How do I decode utf-8 from a file

Question

I have a program that attempts to encrypt a message using aes. The problem arises when I have to encrypt the message and I get TypeError: Object type <class 'str'> cannot be passed to C code. I found that if I encode it to utf-8 it works, but then when I try to decrypt it it doesn't get rid of the b'...' and the base64 decryption fails, making my iv not 16 bytes. Whenever I try to decode the first line of the file using aes.decrypt(file.readline().decode("utf-8")) it says I can't use decode on a str.

from Crypto.Cipher import AES
from Crypto import Random

def pad(s):
    pad = s + (16 - len(s) % 16) * chr(16 - len(s) % 16)
    return str(pad)

def unpad(s):
    unpad = s[:-ord(s[len(s)-1:])]
    return str(unpad)


class AESCipher:
    def __init__( self, key ):
    self.key = key

    def encrypt( self, s ):
        raw = pad(s)
        iv = Random.new().read( AES.block_size )
        cipher = AES.new( self.key, AES.MODE_CBC, iv )
        return base64.b64encode( iv + cipher.encrypt( raw.encode("utf-8") ) )
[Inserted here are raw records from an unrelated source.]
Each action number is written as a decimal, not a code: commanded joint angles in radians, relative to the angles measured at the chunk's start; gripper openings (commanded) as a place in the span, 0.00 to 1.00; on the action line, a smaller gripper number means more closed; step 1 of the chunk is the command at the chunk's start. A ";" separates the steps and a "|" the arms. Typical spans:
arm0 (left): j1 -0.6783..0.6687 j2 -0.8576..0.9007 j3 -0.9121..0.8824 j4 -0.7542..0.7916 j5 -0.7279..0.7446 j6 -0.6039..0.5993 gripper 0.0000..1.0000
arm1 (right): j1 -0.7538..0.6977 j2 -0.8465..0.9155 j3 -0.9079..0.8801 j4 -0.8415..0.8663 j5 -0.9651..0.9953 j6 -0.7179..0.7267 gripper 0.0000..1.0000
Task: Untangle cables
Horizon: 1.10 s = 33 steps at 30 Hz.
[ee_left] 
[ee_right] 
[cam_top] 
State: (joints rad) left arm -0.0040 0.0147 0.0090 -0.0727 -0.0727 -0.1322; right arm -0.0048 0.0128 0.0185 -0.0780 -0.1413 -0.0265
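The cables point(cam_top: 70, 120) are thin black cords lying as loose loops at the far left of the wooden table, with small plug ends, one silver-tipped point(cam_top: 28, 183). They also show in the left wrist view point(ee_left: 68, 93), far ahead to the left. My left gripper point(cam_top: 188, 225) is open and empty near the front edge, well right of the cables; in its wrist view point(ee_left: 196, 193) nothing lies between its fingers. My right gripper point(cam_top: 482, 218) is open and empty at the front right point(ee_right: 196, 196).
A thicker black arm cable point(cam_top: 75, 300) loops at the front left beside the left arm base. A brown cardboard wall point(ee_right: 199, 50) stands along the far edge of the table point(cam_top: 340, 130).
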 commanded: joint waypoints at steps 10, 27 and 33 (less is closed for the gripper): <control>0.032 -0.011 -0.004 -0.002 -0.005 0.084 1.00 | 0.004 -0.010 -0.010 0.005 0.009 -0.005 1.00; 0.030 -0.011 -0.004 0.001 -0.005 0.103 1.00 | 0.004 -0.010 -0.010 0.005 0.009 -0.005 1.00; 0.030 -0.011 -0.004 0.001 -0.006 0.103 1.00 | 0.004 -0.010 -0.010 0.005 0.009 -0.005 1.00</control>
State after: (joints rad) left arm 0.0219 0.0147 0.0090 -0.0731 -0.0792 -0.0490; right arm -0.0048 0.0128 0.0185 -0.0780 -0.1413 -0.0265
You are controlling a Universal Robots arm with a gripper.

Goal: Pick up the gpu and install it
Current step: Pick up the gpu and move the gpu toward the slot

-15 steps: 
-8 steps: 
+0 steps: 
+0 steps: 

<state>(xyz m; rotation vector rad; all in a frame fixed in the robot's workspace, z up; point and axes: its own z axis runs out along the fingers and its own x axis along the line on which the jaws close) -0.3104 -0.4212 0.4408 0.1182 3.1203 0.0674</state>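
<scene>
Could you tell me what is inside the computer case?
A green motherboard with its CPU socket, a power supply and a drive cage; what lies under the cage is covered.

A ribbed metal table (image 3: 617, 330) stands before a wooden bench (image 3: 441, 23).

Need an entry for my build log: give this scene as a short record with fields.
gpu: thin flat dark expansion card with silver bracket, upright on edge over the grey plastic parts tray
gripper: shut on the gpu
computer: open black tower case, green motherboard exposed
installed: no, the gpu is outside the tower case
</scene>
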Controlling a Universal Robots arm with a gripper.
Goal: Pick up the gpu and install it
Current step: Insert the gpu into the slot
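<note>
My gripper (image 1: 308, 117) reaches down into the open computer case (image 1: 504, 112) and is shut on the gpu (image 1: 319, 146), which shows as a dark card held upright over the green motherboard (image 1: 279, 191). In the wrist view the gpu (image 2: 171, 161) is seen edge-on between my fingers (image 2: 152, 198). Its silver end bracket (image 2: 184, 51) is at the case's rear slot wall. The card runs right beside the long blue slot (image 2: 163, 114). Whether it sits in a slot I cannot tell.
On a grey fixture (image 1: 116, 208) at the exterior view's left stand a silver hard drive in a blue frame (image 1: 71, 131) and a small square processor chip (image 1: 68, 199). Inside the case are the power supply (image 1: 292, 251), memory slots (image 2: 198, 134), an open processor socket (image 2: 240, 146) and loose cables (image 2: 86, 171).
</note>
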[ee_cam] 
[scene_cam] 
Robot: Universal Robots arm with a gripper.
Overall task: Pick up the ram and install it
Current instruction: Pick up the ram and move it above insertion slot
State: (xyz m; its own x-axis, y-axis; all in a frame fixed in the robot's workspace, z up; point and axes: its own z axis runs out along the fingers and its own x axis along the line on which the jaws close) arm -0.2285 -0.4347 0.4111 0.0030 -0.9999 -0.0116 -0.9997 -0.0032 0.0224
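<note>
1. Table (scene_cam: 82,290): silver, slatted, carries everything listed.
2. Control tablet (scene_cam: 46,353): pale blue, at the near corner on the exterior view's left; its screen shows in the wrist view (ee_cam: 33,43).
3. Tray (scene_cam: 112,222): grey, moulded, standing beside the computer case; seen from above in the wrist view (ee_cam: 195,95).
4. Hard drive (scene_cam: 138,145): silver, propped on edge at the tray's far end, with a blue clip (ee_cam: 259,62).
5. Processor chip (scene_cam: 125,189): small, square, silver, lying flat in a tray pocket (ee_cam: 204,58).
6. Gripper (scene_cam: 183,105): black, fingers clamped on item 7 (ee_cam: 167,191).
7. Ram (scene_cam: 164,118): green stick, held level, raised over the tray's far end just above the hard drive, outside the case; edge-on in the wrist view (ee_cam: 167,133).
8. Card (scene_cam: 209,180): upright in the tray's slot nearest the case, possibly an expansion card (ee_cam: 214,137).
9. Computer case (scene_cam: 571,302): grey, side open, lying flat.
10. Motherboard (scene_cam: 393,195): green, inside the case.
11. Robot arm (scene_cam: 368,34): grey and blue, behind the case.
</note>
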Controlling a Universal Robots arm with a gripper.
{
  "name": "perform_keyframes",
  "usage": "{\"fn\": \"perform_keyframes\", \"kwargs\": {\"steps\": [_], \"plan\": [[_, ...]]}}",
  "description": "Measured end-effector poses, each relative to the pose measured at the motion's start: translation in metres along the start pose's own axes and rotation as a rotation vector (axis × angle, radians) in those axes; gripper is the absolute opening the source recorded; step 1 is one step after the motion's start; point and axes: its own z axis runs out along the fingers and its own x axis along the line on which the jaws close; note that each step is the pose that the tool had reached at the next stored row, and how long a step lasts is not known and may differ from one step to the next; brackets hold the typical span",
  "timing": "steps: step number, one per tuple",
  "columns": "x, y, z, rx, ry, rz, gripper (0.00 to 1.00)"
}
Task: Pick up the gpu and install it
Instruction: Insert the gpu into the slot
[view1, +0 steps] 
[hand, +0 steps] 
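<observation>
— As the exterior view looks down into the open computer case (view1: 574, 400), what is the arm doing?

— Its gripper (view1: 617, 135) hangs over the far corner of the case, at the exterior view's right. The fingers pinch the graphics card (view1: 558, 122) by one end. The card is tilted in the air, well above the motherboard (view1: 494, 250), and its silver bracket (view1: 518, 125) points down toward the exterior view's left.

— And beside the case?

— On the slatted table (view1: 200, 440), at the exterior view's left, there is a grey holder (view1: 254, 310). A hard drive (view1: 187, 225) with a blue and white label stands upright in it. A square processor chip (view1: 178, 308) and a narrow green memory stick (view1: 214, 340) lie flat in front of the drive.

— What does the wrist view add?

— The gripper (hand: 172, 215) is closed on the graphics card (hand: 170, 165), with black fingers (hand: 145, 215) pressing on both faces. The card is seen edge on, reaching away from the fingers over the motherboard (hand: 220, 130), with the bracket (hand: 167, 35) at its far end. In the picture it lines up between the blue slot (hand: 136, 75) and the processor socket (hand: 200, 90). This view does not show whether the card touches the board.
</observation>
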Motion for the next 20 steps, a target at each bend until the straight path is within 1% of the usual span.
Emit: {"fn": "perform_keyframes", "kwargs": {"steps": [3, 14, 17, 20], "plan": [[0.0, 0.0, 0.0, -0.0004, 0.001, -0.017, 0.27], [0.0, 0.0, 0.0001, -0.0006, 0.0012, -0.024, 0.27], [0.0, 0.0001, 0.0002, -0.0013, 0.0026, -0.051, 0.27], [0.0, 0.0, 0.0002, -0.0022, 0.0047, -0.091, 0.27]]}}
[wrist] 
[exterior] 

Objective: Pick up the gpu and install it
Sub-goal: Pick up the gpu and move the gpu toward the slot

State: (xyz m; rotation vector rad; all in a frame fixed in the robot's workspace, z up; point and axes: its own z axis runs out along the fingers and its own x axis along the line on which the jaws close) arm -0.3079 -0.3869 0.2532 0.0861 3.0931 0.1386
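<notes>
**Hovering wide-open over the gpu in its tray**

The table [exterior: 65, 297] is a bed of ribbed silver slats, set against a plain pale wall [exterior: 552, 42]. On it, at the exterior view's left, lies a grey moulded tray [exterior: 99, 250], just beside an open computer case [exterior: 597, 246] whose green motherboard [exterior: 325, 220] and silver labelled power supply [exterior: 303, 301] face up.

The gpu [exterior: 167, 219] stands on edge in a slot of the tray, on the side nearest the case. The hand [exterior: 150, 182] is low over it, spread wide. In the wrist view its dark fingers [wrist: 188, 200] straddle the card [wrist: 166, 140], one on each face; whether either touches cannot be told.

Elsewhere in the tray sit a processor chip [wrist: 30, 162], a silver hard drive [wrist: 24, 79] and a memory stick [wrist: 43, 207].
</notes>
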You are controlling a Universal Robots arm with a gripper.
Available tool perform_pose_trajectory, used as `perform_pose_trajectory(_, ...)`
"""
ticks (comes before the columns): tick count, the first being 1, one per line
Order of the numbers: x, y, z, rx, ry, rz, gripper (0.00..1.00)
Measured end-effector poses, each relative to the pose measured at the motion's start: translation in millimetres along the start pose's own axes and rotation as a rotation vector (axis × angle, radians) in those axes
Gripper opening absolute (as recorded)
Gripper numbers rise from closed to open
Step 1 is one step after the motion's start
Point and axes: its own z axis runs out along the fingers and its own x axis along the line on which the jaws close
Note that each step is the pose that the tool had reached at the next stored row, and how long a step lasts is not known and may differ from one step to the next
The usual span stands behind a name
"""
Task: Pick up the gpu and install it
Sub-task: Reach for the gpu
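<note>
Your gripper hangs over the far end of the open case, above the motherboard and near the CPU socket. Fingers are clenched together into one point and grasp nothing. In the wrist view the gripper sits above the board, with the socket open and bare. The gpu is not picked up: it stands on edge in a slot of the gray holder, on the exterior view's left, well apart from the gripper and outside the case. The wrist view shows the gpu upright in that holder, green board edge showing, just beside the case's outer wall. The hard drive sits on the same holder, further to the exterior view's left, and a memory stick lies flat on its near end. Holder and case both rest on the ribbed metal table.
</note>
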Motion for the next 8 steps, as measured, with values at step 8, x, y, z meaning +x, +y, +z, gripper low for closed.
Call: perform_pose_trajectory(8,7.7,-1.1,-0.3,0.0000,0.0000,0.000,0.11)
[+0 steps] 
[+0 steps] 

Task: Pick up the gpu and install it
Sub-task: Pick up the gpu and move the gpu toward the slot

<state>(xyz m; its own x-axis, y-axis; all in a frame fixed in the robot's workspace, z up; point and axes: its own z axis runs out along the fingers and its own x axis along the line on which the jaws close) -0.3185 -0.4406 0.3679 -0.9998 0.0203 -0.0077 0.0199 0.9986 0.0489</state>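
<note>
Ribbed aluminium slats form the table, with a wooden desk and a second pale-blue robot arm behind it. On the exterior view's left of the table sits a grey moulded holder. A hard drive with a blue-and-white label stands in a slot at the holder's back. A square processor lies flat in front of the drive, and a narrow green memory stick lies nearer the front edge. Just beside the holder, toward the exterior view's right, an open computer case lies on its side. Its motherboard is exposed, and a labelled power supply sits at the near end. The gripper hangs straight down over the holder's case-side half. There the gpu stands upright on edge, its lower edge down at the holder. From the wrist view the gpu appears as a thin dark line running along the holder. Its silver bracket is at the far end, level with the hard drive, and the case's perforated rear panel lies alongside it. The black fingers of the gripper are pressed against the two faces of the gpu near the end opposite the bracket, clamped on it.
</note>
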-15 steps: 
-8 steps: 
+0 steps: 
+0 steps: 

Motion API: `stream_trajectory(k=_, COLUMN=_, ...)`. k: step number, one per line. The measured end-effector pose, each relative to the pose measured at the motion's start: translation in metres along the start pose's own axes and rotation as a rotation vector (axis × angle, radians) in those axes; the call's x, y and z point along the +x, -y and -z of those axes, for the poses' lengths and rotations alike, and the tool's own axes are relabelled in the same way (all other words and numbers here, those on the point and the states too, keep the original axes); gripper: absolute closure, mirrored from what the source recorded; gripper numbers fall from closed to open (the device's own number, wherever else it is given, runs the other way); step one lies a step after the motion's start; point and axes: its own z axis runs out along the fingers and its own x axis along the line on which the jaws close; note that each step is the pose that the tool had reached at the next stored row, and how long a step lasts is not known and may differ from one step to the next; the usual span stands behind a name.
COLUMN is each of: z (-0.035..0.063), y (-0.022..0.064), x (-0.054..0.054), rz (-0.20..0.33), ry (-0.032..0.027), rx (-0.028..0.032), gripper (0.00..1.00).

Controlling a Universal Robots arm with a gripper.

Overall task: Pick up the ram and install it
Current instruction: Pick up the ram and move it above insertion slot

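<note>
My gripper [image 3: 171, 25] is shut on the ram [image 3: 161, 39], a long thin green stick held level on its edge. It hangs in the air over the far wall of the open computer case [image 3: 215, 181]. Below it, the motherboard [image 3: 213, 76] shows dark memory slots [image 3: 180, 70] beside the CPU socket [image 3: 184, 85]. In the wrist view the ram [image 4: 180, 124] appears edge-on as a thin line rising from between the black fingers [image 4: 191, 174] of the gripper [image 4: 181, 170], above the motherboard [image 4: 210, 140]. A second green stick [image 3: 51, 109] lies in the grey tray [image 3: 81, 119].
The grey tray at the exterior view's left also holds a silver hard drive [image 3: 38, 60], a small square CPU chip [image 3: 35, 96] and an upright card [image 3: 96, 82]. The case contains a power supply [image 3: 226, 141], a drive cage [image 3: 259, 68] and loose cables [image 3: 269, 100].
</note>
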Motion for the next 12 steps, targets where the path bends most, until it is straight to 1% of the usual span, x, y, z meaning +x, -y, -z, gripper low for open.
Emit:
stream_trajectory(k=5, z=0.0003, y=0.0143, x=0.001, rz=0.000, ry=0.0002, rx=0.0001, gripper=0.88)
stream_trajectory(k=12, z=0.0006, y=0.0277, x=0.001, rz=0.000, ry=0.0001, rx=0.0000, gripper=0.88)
    def decrypt( self, enc ):
        enc = base64.b64decode(enc)
        iv = enc[:16]
        cipher = AES.new(self.key, AES.MODE_CBC, iv )
        return unpad(cipher.decrypt( enc[16:] ))

I'm new to encryption so I don't really know if this has been answered before and I just don't know how to word it, but I've been looking around for a few hours and haven't found anything. Thank you. Again, sorry if this isn't worded properly.

You should always use bytes when encrypting/decrypting data. Then you can decode to string (if plaintext), or base-46 encode (if ciphertext). The `b''` signifies a byte string ant it is not part of the actual string, it's just the string's representation. You can 'get rid of it' if you decode to string (`b''.decode()`). Remember, `'s'.encode()` -> bytes, `b's'.decode()` -> string. — t.m.adam, Dec 09 '18 at 10:22
Where are `pad` and `unpad` defined? Always include the definitions of non-standard (or non-obvious) functions in your sample code. — Tomalak, Dec 09 '18 at 11:47
`def pad(s): pad = s + (16 - len(s) % 16) * chr(16 - len(s) % 16) return str(pad) def unpad(s): unpad = s[:-ord(s[len(s)-1:])] return str(unpad)` — Bon Jon, Dec 09 '18 at 16:45
@t.m.adam The problem was when I read from the file it acted like a literal string of "b's'" and wouldn't let me decode it. — Bon Jon, Dec 09 '18 at 16:46
(You can always edit your posts - addidtions and new code should not go in the comments.) — Tomalak, Dec 09 '18 at 16:48
Maybe you used `str()` to convert to string (eg `str(b'data')`)? Use `.decode()` to convert bytes to string (eg `b'data'.decode()`). It's best to design your `.encrypt()` and `.decrypt()` methods to expect and return bytes, as Tomalak suggests. Finally, PyCryptodome provides padding functions in `Crypto.Util.Padding`. — t.m.adam, Dec 09 '18 at 17:05

Tomalak · Accepted Answer · 2018-12-09T13:13:19.350

4

Your encrypt and decrypt operations are not mirror images of each other.

def encrypt( self, s ):
    iv = Random.new().read( AES.block_size )       # new IV
    cipher = AES.new( self.key, AES.MODE_CBC, iv ) # create cipher
    payload = s.encode("utf-8")                    # string to bytes
    encrypted = cipher.encrypt(pad(payload))       # pad before encrypt
    return base64.b64encode( iv + encrypted )      # b64 data

def decrypt( self, enc ):
    data = base64.b64decode( enc )                 # b64 data
    iv = data[:AES.block_size]                     # split it up
    encrypted = data[AES.block_size:]              # 
    cipher = AES.new(self.key, AES.MODE_CBC, iv )  # recreate cipher
    payload = unpad(cipher.decrypt( encrypted ))   # unpad after decrypt
    return payload.decode("utf8")                  # bytes to string

Only bytes can be encrypted. Strings are not bytes, so encoding strings into a byte representation first is necessary. UTF-8 is a suitable representation, but it could be UTF-16 or even UTF-32 (read about the differences).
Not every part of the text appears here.